SPENCER MICHELS:But other activists, like Ben Plumley are encouraged that companies like Viiv, a Pfizer and GlaxoSmithKline joint venture, have followed Gilead’s lead. Plumley used to work in the pharmaceutical industry. Today, he is CEO of Pangaea Global AIDS Foundation.
BEN PLUMLEY, Pangaea Global AIDS Foundation: Back in the early days, at the end of the last century, I got to tell you — it was really difficult, almost like getting blood out of a stone. This was absolutely opposite to the way they thought. You had one price, one global price, and if you couldn’t afford to pay that price, you weren’t investing as a government enough in your health care.

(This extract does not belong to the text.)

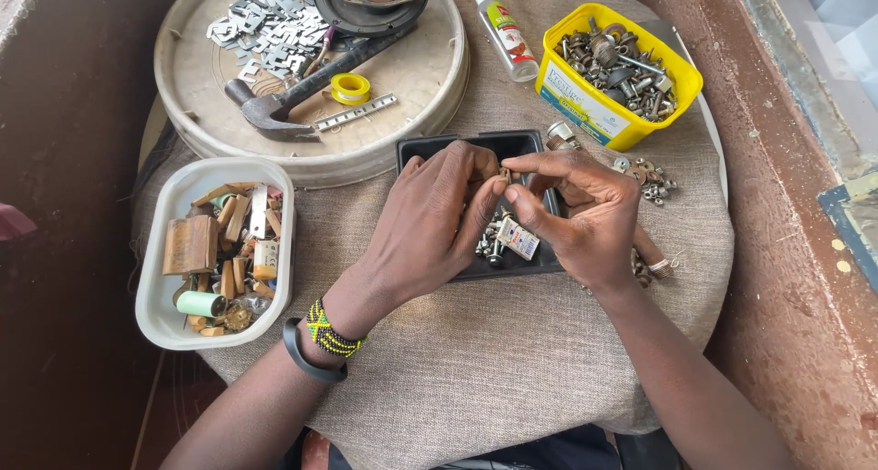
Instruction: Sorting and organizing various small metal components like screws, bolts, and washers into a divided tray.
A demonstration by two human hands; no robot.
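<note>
Hands meet above a black rectangular tray (430, 145) on a cloth-covered table (512, 360). A small brass-coloured part (504, 174) is pinched between the fingertips of the left hand (430, 223) and the thumb and forefinger of the right hand (585, 214); both grips are closed on it, and it lies between the two hands, equally near to each, its long axis too small to tell. Below it in the tray lie screws and a small white label-bearing component (519, 239). Behind, right: a yellow tub (585, 113) of metal hardware with a white and blue label on its side. Beside it lies a clear bottle (505, 31) with a white cap and a green and red label. Left: a white tub (165, 296) of wooden and plastic pieces. Behind it, a round tray (402, 113) carries a hammer (293, 100) and a yellow tape roll (349, 88).
</note>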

SPENCER MICHELS: Today, with more drug companies making ARVs available cheaply, there’s a new hitch: those drugs can eventually become less effective as patients develop resistance. So patients in developing nations need other so-called second and third line drugs — and those drugs, says U.C.’s Paul Volberding, need to be offered at discount prices as well.
PAUL VOLBERDING: The second and third line drugs are more expensive, and there has been a progress there as well in reducing the cost of those drugs. They’re not as cheap as the first line drugs, but I think that’s where the next battleground will probably be.
SPENCER MICHELS: For its part, Gilead says it will price the next round of drugs cheaply. And for their part, AIDS activists say they intend to keep the pressure on governments and drug companies, to insure that’s where the next battleground will probably be.